Exercise 4.17: Different Data, Different Posteriors

This exercise examines how three employees with identical prior beliefs develop different posterior beliefs based on their unique datasets for an internet ad click probability.

Part (a): Prior Distribution Analysis

Let me first create a function to visualize the Beta distribution and analyze the prior Beta(4,3):

# Load necessary libraries
library(ggplot2)
library(dplyr)

# Custom function to create beta plots with enhanced styling
create_beta_plot <- function(alpha, beta, plot_title = "", color_scheme = "steelblue") {
  x_values <- seq(0, 1, by = 0.001)
  y_values <- dbeta(x_values, alpha, beta)
  
  plot(x_values, y_values, type = "l", lwd = 3, col = color_scheme,
       main = plot_title, xlab = "π (Click Probability)", 
       ylab = "Probability Density", cex.main = 1.2)
  grid(col = "lightgray", lty = 2)
}

# Visualize the prior distribution
create_beta_plot(4, 3, "Prior Distribution: Beta(4, 3)", "darkblue")

# Calculate prior statistics
alpha_prior <- 4
beta_prior <- 3
prior_expectation <- alpha_prior / (alpha_prior + beta_prior)
prior_variance <- (alpha_prior * beta_prior) / ((alpha_prior + beta_prior)^2 * (alpha_prior + beta_prior + 1))
prior_std_dev <- sqrt(prior_variance)

cat("Prior Distribution Analysis:\n")
## Prior Distribution Analysis:
cat("Expected value (mean):", round(prior_expectation, 4), "\n")
## Expected value (mean): 0.5714
cat("Standard deviation:", round(prior_std_dev, 4), "\n")
## Standard deviation: 0.175
cat("Variance:", round(prior_variance, 6), "\n")
## Variance: 0.030612

Interpretation of Prior: The Beta(4,3) distribution represents the employees’ shared belief that the click probability is most likely around 0.57, with reasonable uncertainty. The distribution has a slight positive skew, suggesting moderate optimism about the ad’s performance. This prior is equivalent to having observed 7 previous trials with 4 clicks.

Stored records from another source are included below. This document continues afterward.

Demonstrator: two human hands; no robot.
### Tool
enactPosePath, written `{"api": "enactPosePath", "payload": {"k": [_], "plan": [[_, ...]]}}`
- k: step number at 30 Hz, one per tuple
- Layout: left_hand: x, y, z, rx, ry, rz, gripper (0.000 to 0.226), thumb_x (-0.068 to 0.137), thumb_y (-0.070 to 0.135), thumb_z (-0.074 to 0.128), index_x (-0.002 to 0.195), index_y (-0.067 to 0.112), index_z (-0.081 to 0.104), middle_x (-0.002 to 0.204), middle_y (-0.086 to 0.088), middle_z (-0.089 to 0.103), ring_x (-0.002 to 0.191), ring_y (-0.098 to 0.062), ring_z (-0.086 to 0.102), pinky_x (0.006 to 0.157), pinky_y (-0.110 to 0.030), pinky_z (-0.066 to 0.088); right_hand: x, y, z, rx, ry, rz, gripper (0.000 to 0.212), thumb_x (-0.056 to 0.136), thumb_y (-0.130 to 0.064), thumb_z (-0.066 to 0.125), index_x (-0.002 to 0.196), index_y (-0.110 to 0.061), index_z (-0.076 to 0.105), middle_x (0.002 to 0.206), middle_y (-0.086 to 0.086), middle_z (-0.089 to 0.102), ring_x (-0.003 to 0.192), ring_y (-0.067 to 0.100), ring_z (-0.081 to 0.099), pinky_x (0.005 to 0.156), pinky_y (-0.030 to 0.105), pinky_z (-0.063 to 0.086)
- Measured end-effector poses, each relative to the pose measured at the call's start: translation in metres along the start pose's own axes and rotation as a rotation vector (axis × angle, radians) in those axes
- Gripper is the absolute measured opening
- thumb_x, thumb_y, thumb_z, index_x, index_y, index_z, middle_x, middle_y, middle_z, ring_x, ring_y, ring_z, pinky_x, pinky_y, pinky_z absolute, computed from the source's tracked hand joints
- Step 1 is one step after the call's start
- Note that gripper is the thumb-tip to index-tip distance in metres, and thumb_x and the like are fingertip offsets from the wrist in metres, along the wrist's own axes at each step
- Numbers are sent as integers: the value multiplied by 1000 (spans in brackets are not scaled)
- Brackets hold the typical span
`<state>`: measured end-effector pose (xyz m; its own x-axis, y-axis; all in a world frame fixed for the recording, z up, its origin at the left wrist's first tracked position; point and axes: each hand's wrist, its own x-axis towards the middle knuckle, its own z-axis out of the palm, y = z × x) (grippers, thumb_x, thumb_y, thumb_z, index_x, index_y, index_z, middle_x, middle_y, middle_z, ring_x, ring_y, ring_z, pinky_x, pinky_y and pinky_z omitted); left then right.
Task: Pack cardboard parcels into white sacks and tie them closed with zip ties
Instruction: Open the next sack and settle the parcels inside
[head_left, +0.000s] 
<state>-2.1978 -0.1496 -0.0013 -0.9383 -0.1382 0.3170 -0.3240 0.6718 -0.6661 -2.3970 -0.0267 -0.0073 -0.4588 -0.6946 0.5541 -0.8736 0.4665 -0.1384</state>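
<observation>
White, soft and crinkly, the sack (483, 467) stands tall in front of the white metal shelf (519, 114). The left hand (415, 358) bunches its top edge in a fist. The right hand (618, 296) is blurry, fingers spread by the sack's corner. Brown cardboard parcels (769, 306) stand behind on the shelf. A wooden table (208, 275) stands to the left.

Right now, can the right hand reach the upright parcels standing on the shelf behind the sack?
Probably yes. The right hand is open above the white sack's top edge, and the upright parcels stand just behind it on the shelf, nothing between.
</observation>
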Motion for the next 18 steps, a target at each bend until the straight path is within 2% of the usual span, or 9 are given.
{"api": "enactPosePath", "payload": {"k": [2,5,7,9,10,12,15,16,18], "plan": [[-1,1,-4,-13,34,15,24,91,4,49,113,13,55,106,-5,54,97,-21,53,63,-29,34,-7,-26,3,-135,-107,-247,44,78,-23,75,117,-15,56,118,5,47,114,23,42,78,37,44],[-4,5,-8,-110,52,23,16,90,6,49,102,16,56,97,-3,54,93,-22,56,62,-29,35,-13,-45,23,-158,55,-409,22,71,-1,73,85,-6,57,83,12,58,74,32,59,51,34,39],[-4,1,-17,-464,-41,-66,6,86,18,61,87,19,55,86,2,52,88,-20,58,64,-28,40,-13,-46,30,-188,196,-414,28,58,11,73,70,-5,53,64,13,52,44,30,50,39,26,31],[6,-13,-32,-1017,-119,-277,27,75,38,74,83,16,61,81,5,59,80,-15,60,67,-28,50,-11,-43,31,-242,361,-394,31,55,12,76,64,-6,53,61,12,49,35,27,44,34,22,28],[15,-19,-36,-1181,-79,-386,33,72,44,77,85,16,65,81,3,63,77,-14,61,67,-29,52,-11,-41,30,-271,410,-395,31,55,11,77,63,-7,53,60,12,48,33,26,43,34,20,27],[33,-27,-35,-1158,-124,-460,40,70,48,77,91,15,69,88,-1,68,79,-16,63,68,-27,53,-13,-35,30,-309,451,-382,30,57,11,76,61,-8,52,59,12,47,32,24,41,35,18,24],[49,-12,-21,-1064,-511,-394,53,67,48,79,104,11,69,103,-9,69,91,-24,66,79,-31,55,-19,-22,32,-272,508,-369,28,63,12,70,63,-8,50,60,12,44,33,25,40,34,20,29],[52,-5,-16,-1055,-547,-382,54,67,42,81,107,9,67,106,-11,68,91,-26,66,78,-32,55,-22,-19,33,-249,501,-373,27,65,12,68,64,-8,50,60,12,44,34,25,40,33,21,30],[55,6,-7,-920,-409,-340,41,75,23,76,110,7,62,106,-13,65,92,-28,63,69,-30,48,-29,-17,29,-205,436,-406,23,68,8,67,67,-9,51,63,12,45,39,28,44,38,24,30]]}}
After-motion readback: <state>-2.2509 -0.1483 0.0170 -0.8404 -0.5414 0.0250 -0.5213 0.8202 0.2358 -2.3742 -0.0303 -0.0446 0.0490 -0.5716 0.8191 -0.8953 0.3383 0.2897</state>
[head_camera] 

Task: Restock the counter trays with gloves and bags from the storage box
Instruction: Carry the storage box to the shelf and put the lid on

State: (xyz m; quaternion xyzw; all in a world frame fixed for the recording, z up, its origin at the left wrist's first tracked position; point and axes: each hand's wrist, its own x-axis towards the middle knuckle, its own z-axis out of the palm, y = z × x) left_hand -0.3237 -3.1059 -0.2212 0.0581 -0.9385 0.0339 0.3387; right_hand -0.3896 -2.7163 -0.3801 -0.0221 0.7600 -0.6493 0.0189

Part (b): Deriving Posterior Distributions

Using the Beta-Binomial conjugacy property, I’ll derive each employee’s posterior distribution step by step:

# Employee datasets
employee_data <- data.frame(
  Employee = c("Employee 1", "Employee 2", "Employee 3"),
  Trials = c(1, 10, 100),
  Successes = c(0, 3, 20),
  Failures = c(1, 7, 80)
)

print("Dataset Summary:")
## [1] "Dataset Summary:"
print(employee_data)
##     Employee Trials Successes Failures
## 1 Employee 1      1         0        1
## 2 Employee 2     10         3        7
## 3 Employee 3    100        20       80
# Derive posteriors using conjugacy: Beta(α + successes, β + failures)
# Employee 1: Beta(4 + 0, 3 + 1) = Beta(4, 4)
employee1_post <- c(4, 4)

# Employee 2: Beta(4 + 3, 3 + 7) = Beta(7, 10)
employee2_post <- c(7, 10)

# Employee 3: Beta(4 + 20, 3 + 80) = Beta(24, 83)
employee3_post <- c(24, 83)

cat("\nPosterior Distributions (manually derived):\n")
## 
## Posterior Distributions (manually derived):
cat("Employee 1: Beta(", employee1_post[1], ",", employee1_post[2], ")\n")
## Employee 1: Beta( 4 , 4 )
cat("Employee 2: Beta(", employee2_post[1], ",", employee2_post[2], ")\n")
## Employee 2: Beta( 7 , 10 )
cat("Employee 3: Beta(", employee3_post[1], ",", employee3_post[2], ")\n")
## Employee 3: Beta( 24 , 83 )

Part (c): Comprehensive Bayesian Visualization

I’ll create detailed plots showing the prior, likelihood, and posterior for each employee:

# Function to create comprehensive Bayesian plots
bayesian_analysis_plot <- function(prior_a, prior_b, n_trials, successes, employee_name) {
  pi_range <- seq(0, 1, length.out = 500)
  
  # Prior density
  prior_density <- dbeta(pi_range, prior_a, prior_b)
  
  # Likelihood function (Binomial)
  likelihood <- dbinom(successes, n_trials, pi_range)
  # Normalize likelihood for visualization
  likelihood_normalized <- likelihood / max(likelihood) * max(prior_density)
  
  # Posterior density
  post_a <- prior_a + successes
  post_b <- prior_b + (n_trials - successes)
  posterior_density <- dbeta(pi_range, post_a, post_b)
  
  # Create the plot
  plot(pi_range, prior_density, type = "l", lwd = 2, col = "blue",
       main = paste("Bayesian Analysis -", employee_name),
       xlab = "π", ylab = "Density", ylim = c(0, max(c(prior_density, posterior_density))))
  
  lines(pi_range, likelihood_normalized, lwd = 2, col = "red", lty = 2)
  lines(pi_range, posterior_density, lwd = 3, col = "green")
  
  legend("topright", legend = c("Prior", "Likelihood (scaled)", "Posterior"),
         col = c("blue", "red", "green"), lwd = c(2, 2, 3), lty = c(1, 2, 1))
  grid(col = "lightgray", lty = 3)
}

# Create plots for each employee
par(mfrow = c(2, 2))
bayesian_analysis_plot(4, 3, 1, 0, "Employee 1 (0/1 clicks)")
bayesian_analysis_plot(4, 3, 10, 3, "Employee 2 (3/10 clicks)")
bayesian_analysis_plot(4, 3, 100, 20, "Employee 3 (20/100 clicks)")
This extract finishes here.